NYAFF 2008: "Shamo" (Cheang Pou-soi, HK)

A review of Cheang Pou-soi's film _Shamo_.
Daniel Kasman

Shamo

Above: Shawn Yue, giving the best Kubrick Stare since Eyes Wide Shut.

The Kubrick Stare: that look, ranging from Sterling Hayden in Dr. Strangelove all the way to Tom Cruise in Eyes Wide Shut, forehead tilted down, eyes turned up into the skull—a piercing gaze of the insane, those quashed by a system and unhinged to such a degree to turn their furious rebellion outwards. Believe it or not, Chinese genre director Cheang Pou-soi has miraculously dedicated an entire movie to the Kubrick Stare, with an unbridled, truly brilliant lead performance of desperation by Shawn Yue. Imprisoned as a youth for the murder of his parents, trained in karate in the hoosegow, turned loose on a disdainful society to be first a gigolo and then a contemptible blood fighter; beaten and raped in jail, scorned in society, finding his now parentless sister turned prostitute, hated by even the official crypto-pit fighting league—it is no wonder Yue saves his Kubrick Stare not for a final denouement or moment of insanity, but rather screws up his face from minute one, hating all and seeing threats and insults everywhere.

What is left, then, but to lash out? Cheang crafts another brutal winner based entirely on survival, desperate, humanity-forsaking survival. What seems at first a fight movie—with Yue being trained by a disgruntled karate master played by Francis Ng—and a fight narrative—Yue wants to beat the reigning fighting champion to achieve some measure of dignity after his criminal past—is nothing of the kind. Never has a fighter been trained so poorly, listened with such a deaf ear to an instructor, been beaten so thoroughly again and again inside the ring and out. No—Yue is not fighting to win, he is fighting back to stay alive. Unlike the institutional and even social oppression that plague Cheang characters in Dog Bite Dog and Love Battlefield, Yue has next to no psychology. Ominous shots of cicadas and ravens overlooking the fate of the poor boy are not for nothing: this is a film that is animalistic above all else, with man as the most animal of all. Yue truly is a beast lashing out at all perceived threats. Knocked down again and again, tread on and treated as nothing but the animal he probably is (or is turned into, as the film's finale hints at), Yue becomes hate-filled and irrepressibly violent. Shamo is stripped almost entirely of the thing that make goal-oriented cinema so driving: psychological desires. Cheang takes us back a step, to a primal level of desire, instinctual, bodily desire, a place few truly desire to take the cinema.

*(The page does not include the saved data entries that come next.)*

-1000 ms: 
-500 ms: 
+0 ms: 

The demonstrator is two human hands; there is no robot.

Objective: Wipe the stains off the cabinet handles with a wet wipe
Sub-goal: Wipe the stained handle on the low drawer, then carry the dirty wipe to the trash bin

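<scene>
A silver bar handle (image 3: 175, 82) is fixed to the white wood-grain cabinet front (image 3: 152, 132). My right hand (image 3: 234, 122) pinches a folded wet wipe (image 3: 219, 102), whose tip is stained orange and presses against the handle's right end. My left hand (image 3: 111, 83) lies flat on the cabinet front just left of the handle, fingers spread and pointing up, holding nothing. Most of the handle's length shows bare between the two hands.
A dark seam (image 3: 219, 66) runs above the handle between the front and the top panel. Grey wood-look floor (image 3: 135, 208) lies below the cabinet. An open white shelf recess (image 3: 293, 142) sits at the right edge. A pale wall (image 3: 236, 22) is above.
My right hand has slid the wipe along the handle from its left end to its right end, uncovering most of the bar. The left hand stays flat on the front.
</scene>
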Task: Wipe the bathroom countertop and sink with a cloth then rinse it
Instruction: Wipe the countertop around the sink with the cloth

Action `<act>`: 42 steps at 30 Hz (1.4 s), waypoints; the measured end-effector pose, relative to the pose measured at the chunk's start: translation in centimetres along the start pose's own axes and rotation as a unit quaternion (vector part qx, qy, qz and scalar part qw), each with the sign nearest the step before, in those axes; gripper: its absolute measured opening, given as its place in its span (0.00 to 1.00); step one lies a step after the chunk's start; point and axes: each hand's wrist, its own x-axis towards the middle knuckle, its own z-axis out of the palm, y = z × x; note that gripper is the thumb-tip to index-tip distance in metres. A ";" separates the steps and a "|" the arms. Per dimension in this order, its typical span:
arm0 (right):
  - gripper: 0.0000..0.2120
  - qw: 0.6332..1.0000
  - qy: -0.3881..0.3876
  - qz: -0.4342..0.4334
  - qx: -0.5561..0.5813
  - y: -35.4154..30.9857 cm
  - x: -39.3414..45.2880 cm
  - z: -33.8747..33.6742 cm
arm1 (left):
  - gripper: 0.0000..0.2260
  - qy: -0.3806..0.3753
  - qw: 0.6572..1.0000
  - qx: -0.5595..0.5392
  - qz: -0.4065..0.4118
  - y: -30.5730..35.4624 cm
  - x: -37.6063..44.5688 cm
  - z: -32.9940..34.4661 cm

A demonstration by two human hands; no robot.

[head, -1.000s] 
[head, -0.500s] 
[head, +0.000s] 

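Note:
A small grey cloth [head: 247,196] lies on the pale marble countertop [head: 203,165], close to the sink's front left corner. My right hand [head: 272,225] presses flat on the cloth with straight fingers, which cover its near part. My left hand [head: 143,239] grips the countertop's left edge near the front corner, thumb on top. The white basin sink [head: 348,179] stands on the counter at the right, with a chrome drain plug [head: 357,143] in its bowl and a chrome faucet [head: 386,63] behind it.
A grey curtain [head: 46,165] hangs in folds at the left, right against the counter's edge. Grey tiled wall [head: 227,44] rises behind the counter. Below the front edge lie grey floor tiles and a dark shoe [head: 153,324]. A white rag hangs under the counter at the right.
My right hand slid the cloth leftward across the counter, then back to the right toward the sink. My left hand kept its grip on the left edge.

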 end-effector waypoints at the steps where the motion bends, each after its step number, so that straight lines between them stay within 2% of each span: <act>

But enabled by the adventurous, hard-edged stylization by photographer Fung Yuen Man and the film's remarkable, empathetic score, Shamo wins our allegiance by its dedication. If a man's spiritual wherewithal is signaled in his bodily endurance, the film's spirit is likewise expressed in its foremost determination to stick by the side of such a terrible person in such a terrible position, and stick by him until, through the insanity of sheer beast-like perseverance, he wins our respect and admiration.